Given the material below, return only the lines starting at the line with "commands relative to" and ending at the line with "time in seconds", exactly as they appear.
*** GIVEN MATERIAL ***
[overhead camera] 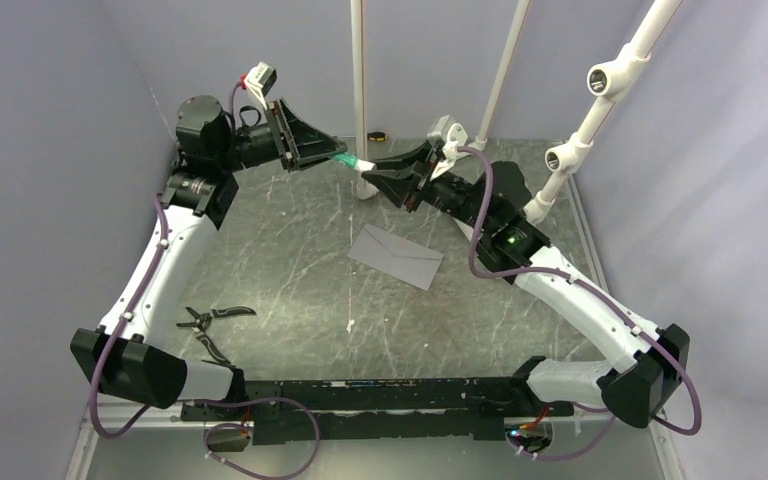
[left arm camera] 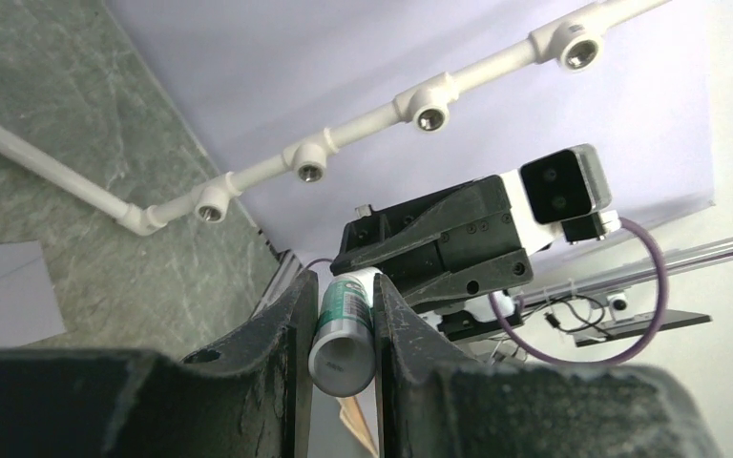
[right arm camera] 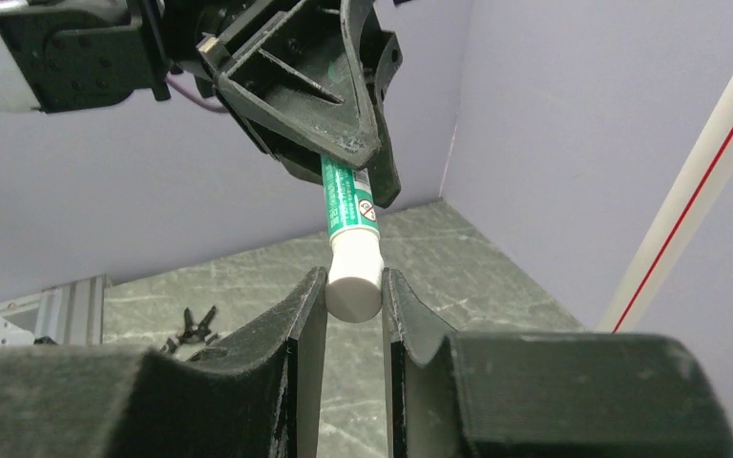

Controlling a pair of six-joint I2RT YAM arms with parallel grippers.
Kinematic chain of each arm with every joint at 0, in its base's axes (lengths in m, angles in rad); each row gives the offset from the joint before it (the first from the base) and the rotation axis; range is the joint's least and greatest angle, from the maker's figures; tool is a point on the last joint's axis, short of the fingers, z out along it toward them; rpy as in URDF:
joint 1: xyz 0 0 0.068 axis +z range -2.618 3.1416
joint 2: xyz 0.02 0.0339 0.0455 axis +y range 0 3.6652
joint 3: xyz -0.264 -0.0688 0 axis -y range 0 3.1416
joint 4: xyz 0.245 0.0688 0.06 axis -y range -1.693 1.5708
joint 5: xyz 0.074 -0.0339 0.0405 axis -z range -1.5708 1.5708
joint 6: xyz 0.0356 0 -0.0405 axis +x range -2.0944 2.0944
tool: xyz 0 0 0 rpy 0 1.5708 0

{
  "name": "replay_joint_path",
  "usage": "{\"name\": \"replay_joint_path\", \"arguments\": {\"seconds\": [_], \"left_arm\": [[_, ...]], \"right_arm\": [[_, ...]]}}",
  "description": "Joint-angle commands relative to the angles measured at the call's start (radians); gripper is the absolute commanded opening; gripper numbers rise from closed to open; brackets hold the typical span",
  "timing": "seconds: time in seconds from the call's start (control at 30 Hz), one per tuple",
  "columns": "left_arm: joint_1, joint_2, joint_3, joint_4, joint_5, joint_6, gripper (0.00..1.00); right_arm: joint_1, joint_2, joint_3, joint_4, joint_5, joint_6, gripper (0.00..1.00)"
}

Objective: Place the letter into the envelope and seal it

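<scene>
A green and white glue stick (overhead camera: 350,160) hangs in the air at the back of the table, held from both ends. My left gripper (overhead camera: 332,155) is shut on its green body (left arm camera: 345,329). Facing it, my right gripper (overhead camera: 377,173) is shut on the white cap (right arm camera: 354,275). The grey envelope (overhead camera: 397,256) lies flat on the table below them, flap side down; its corner (left arm camera: 5,296) shows in the left wrist view. The letter does not show in the top view. A tan sliver (left arm camera: 358,425) peeks out under the tube; I cannot tell what it is.
Black pliers (overhead camera: 210,320) lie on the left of the table near the left arm. White pipe posts (overhead camera: 360,90) rise at the back, one base right beside the grippers. Grey walls close in the left, back and right.
</scene>
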Motion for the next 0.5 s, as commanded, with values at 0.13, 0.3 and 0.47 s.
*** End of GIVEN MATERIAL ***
## RESULT OF THE TASK
  "description": "Joint-angle commands relative to the angles measured at the call's start (radians); gripper is the absolute commanded opening; gripper numbers rise from closed to open; brackets hold the typical span",
  "timing": "seconds: time in seconds from the call's start (control at 30 Hz), one per tuple",

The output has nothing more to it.